:: INPUT DATA

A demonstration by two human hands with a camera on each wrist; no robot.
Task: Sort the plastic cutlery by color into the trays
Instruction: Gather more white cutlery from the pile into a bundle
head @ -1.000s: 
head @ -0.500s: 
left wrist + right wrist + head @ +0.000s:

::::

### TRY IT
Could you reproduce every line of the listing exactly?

### ANSWER SPACE
A demonstration by two human hands with a camera on each wrist; no robot.
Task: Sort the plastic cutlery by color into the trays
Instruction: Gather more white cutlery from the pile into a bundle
head @ -1.000s: 
head @ -0.500s: 
left wrist + right wrist + head @ +0.000s:

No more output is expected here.